Evet, gelelim şehirdeki eğlence mekanlarından birkaç tanesi hakkında kısa bilgiler vermeye:
Joseph Papp Public Theater
425 Lafayette Street. Buradaki birkaç tiyatroda: çeşitli ödüller kazanan oyunlar, müzikaller ve Shakespeare oyunlarını düşük fiyatla izleyebilirsiniz. Hatta, bazı oyunlar bedava sergilenmektedir.
Arturs Tavern
57 Grove Street. Burası tam bir müzik mekanıdır. Monday’s Dixiealand isimli müzik topluluğu her zaman program yapmaktadır. Bunun dışında, her akşam 19.00-21.00 saatleri arasında, caz müziği yapılır. Daha sonra ise, Blues müzik icra edilir.
Bowlmor
110 Univercity Place. Burası tam bir “bowling” merkezidir.
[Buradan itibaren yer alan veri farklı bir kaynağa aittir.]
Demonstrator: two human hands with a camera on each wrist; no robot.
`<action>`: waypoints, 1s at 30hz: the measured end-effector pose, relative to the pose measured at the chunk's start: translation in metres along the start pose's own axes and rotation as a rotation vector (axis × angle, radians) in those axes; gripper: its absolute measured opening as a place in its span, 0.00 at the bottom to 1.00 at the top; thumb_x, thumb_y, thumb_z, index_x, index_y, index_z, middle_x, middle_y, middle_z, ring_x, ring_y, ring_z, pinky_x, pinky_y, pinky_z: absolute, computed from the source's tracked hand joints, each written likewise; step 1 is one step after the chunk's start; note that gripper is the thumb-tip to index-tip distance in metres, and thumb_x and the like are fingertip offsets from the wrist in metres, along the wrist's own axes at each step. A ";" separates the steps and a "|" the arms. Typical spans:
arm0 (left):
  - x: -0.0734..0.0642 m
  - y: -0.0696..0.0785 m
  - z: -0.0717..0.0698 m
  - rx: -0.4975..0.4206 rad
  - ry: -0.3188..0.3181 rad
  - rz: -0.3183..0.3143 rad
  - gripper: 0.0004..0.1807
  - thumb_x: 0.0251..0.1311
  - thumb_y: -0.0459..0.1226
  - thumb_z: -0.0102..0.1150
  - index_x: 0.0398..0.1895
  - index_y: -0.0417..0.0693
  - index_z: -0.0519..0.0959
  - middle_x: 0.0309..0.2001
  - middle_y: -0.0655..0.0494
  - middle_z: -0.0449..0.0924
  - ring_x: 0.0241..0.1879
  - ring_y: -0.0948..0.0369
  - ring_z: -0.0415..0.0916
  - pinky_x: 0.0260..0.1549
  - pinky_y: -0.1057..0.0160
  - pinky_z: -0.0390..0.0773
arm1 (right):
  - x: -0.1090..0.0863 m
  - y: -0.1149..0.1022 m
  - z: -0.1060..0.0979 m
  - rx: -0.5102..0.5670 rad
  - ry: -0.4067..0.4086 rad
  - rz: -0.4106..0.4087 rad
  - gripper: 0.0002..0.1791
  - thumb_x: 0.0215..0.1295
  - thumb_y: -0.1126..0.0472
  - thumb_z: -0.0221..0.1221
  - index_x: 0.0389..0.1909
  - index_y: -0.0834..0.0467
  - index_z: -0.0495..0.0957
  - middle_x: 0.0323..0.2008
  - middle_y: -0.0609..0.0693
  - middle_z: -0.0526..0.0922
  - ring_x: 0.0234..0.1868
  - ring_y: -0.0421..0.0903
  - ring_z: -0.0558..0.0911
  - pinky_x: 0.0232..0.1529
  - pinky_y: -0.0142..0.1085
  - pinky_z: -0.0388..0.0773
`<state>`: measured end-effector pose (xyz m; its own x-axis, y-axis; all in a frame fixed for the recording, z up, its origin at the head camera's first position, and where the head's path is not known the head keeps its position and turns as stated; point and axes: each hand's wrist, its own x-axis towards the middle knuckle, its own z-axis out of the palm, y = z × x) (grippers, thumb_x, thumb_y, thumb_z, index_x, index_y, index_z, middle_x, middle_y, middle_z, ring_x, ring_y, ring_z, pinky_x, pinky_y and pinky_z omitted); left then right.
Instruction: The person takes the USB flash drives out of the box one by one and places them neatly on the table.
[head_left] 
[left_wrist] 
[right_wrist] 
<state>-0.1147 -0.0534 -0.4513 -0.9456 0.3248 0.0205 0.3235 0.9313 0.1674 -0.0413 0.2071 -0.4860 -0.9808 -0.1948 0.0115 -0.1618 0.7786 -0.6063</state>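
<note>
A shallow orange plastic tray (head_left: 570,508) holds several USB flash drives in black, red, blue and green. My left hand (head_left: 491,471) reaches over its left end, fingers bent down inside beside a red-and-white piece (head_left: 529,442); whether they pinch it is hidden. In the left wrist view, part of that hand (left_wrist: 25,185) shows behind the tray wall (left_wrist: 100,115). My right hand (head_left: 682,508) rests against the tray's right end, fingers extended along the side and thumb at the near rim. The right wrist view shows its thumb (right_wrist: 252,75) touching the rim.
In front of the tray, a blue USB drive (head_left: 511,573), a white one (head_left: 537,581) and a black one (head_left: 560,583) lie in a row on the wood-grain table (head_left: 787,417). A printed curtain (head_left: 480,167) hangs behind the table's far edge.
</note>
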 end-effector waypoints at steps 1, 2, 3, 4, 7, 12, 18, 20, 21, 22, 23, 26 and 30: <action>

Belli bir ücret karşılığında (20 Dolar) tüm gece Dj eşliğinde müzik dinleyebilir ve bowling oynayabilirsiniz.
The Carlyle
35 E 76th Street üzerindedir. Burası, müziğin yoğun olduğu bir yerdir. Eğer bir akşam müzik dinlemek isterseniz, burayı tercih etmenizi öneririm. New Orleans caz bandosuna ev sahipliği yapmaktadır. Eğlence programları zaman zaman farklılık gösterir.
Bowery Ballroom
6 Delancey Street. Burası, gelişmiş ses sistemi bulunan bir rock müzik mekanıdır.
The View
Burası, şehrin tek döner çatı restoranıdır. 1535 Broadway bölgesindedir. Times meydanındaki “Marriot Marquis”in en tepesine çıkın ve şehrin muhteşem manzarasını, gökyüzündeki yıldızlar altında seyredin, ama dikkat, fiyatlar çok yüksektir.
Birland
315 W 44th Street üzerindedir. Bu efsanevi kulübün en yeni sahnesinde, en iyi caz sanatçılarını dinlemek mümkündür. Şov zamanı: saat: 20.30 ile 23.30 arasındadır.
P J Clarks
915 Third Avenue bölgesindedir. Bu küçük salon, 1800’lerin ortalarından günümüze kalmıştır. Soslu çizburger denemelisiniz. Bir zamanlar buranın müdavimleri olan “Nat King Cole” ve “Frank Sinatra” nın resimlerini duvarlarda görebilirsiniz.
Pacha
618 v 46th. Street bölgesindedir. Hudson River boyunda olan bu 4 katlı diskoda, tüm gece dans edebilirsiniz.